AT A HOSPITAL IN BOSTON lies a baby girl who was born before her time -- three months early, weighing less than 3 lbs. Her tiny body is entangled in a maze of wires and tubes that monitor her vital signs and bring her food and medicine. Every so often she shakes uncontrollably for a few moments -- a legacy of the nerve-system damage that occurred when she suffered a shortfall of blood and oxygen just before birth. Between these seizures, she is unusually quiet and lethargic, lying on her side with one arm draped across her chest and the other bent to touch her face, sleeping day and night in the comfort of her cushioned warming table. At best, it will be three or four months before she is well enough to leave the hospital, and even then she may continue to shake from time to time.
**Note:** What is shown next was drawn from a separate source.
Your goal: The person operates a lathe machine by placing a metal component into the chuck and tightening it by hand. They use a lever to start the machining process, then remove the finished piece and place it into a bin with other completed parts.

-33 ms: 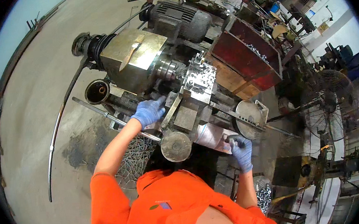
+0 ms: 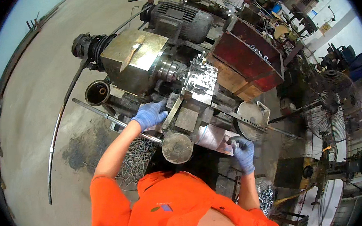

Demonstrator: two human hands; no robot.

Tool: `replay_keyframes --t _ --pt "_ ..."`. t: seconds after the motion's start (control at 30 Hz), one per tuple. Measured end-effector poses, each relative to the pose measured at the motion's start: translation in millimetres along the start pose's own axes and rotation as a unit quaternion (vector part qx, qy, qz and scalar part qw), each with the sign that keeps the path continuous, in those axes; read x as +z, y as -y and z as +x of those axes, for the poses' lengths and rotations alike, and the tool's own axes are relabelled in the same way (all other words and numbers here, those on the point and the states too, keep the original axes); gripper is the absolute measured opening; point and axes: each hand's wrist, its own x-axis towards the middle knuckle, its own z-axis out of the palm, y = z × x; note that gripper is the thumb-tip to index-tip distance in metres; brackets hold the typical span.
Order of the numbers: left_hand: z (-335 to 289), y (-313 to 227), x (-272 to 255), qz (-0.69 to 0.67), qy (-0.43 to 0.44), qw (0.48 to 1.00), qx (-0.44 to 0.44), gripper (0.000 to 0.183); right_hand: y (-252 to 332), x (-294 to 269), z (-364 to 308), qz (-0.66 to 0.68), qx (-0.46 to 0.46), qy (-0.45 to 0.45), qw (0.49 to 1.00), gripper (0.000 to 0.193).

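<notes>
My left hand (image 2: 150, 115), in a blue glove, reaches in below the chuck (image 2: 167, 70) of a lathe. Its fingers stretch forward with the thumb apart, and the fingertips are partly lost among dark machine parts. Beside it are a slanting metal lever (image 2: 173, 112) and the tool slide (image 2: 202, 79), strewn with shiny chips. My right hand (image 2: 243, 152), also gloved, is closed with curled fingers beside a stained pale cloth (image 2: 213, 138). A greyish bit shows at its fingertips; I cannot tell whether that is a small part or dirty glove. Just beyond stands a round handwheel (image 2: 251, 119).
A round metal knob (image 2: 177, 148) sits between my arms. A long rod (image 2: 104, 114) crosses under my left wrist. Tangled metal shavings (image 2: 136, 161) lie below it. Behind the slide stands a red bin (image 2: 246, 50); a brush (image 2: 130, 57) rests on the headstock. At right is a fan (image 2: 331, 105).
</notes>
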Motion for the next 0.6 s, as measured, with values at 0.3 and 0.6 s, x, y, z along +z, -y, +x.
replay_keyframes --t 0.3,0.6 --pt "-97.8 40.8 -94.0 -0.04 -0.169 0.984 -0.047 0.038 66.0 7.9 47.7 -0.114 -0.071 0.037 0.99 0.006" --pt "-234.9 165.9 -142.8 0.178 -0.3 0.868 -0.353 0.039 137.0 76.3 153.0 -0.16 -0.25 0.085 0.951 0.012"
AT A THERAPY CENTER IN NEW YORK CITY, the saddest child brought in one morning is three-year-old Felicia, a small bundle of bones in a pink dress, whose plastic hearing aids keep falling off, tangling with her gold earrings. She is ( deaf, and doctors are not sure how much she can see. She functions at the capacity of a four-month-old. Like a rag doll, she can neither sit nor stand by herself: her trunk is too weak and her legs are too stiff. A therapist massages and bends the little girl's legs, trying to make her relax. Next year her foster mother will put Felicia in a special school full time in hopes that the child can at least learn how to feed herself.
AT A SPECIAL KINDERGARTEN CLASS IN THE LOS ANGELES AREA, a five-year-old named Billie seems the picture of perfect health and disposition. As a tape recorder plays soothing music in the background, he and the teacher read alphabet cards. Suddenly Billie's face clouds over. For no apparent reason, he throws the cards down on the floor and shuts off the tape recorder. He sits in the chair, stony faced. "Was the music going too fast?" the teacher asks. Billie starts to say something, but then looks away, frowning. The teacher tries to get the lesson back on track, but Billie is quickly distracted by another child's antics. Within seconds, he is off his chair and running around.
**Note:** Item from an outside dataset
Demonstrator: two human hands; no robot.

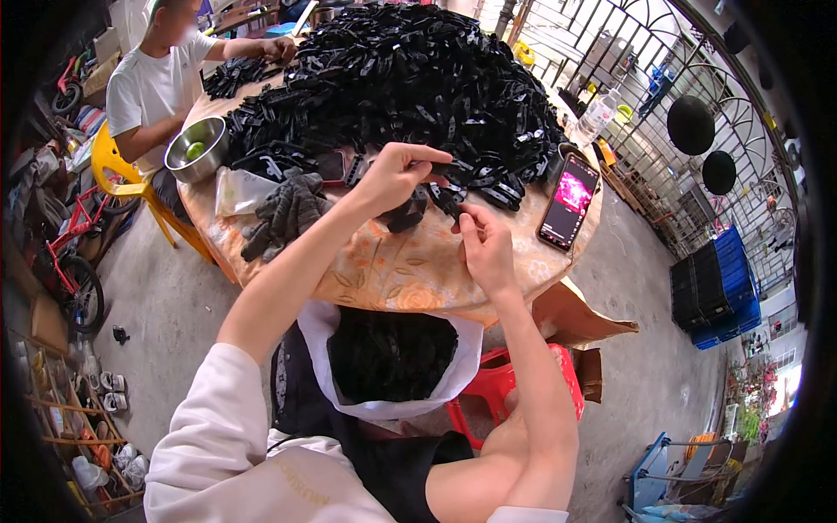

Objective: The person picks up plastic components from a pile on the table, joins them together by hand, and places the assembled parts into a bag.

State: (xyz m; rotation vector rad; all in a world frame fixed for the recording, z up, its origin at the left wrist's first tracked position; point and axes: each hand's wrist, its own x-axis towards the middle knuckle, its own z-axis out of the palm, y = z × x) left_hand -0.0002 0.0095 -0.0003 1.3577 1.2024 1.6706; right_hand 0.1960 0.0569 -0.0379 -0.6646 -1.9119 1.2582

These children have very different problems and prospects, but they all have one thing in common: their mothers repeatedly took crack cocaine, often in combination with other drugs, during pregnancy. That makes them part of a tragic generation of American youngsters -- a generation unfairly branded by some as "children of the damned" or a "biologic underclass." More often, they are simply called crack kids. A few have severe physical deformities from which they will never recover. In others the damage can be more subtle, showing up as behavioral aberrations that may sabotage their schooling and social development. Many of these children look and act like other kids, but their early exposure to cocaine makes them less able to overcome negative influences like a disruptive family life.
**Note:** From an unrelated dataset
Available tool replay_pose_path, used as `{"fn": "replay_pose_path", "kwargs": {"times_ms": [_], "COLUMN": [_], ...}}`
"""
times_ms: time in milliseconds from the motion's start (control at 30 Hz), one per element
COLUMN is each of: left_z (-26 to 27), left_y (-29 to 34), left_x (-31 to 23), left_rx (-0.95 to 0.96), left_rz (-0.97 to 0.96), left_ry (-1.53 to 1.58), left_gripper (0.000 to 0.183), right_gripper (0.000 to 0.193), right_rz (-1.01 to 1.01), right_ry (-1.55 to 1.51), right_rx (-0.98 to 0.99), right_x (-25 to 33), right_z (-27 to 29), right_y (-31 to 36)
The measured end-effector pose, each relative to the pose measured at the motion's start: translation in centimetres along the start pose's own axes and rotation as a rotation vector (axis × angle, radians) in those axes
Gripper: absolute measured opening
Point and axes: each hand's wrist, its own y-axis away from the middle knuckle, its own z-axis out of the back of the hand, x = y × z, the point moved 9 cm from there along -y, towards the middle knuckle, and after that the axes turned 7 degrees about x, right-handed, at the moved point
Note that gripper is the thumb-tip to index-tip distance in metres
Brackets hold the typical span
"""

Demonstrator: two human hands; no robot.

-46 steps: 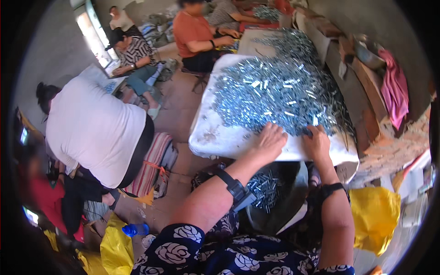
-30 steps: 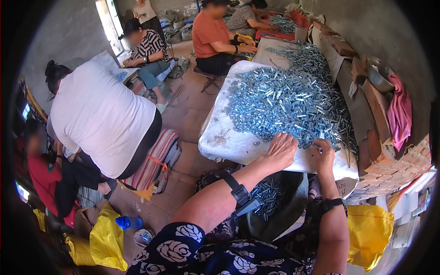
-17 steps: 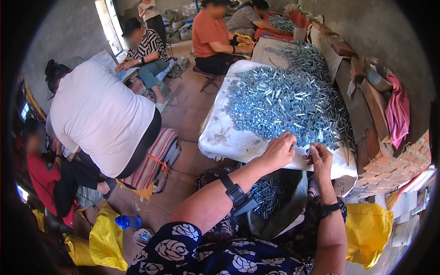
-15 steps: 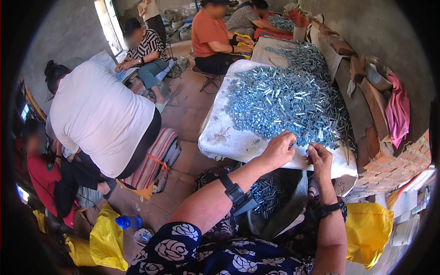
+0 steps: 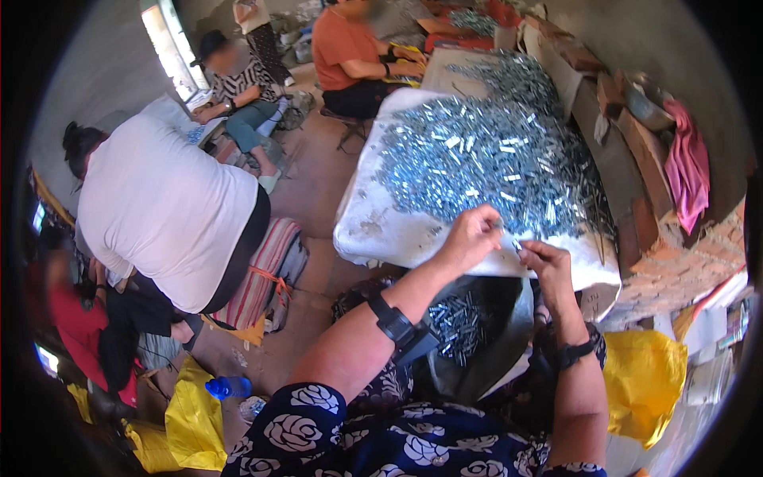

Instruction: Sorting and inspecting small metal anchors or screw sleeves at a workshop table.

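Over the near edge of a white-covered table (image 5: 362, 230) I hold both hands close together, apart from each other. My left hand (image 5: 474, 237) is closed in a pinch; what sits between its fingertips is too small to make out. Between the thumb and finger of my right hand (image 5: 548, 266) is a small shiny metal piece (image 5: 517, 246). Just beyond them spreads a big heap of small bluish-silver metal pieces (image 5: 485, 163), many shaped like short tubes. Below my hands, a dark open container (image 5: 509, 318) at my lap holds more metal pieces (image 5: 459, 327).
At left sits a person in a white shirt (image 5: 171, 207); another in orange (image 5: 343, 48) works at the table's far side. Bricks and a metal bowl (image 5: 648, 107) with a pink cloth (image 5: 687, 167) line the right. Yellow sacks (image 5: 644, 385) and a blue bottle (image 5: 228, 387) stand low.
My left hand has shifted slightly left and up. My right hand has turned, so the metal piece at its fingertips now shows. The whole view has shifted a little.
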Motion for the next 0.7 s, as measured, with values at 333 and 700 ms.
{"fn": "replay_pose_path", "kwargs": {"times_ms": [333,700], "left_z": [0.5,-0.7], "left_y": [0.4,1.1], "left_x": [-1.5,-1.7], "left_rx": [0.014,0.038], "left_rz": [0.037,0.081], "left_ry": [0.125,0.043], "left_gripper": [0.012,0.017], "right_gripper": [0.016,0.016], "right_rz": [0.058,0.053], "right_ry": [-0.139,-0.255], "right_rx": [0.075,0.058], "right_x": [1.3,1.5], "right_z": [-1.6,-1.4], "right_y": [-0.3,0.1]}}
The first large group of these children was born in the mid-1980s, when hundreds of thousands of women began to get hooked on the cheap, smokable form of cocaine known as crack. The youngsters have run up huge bills for medical treatment and other care. Now the oldest are reaching school age, and they are sure to put enormous strain on an educational system that is already overburdened and underachieving.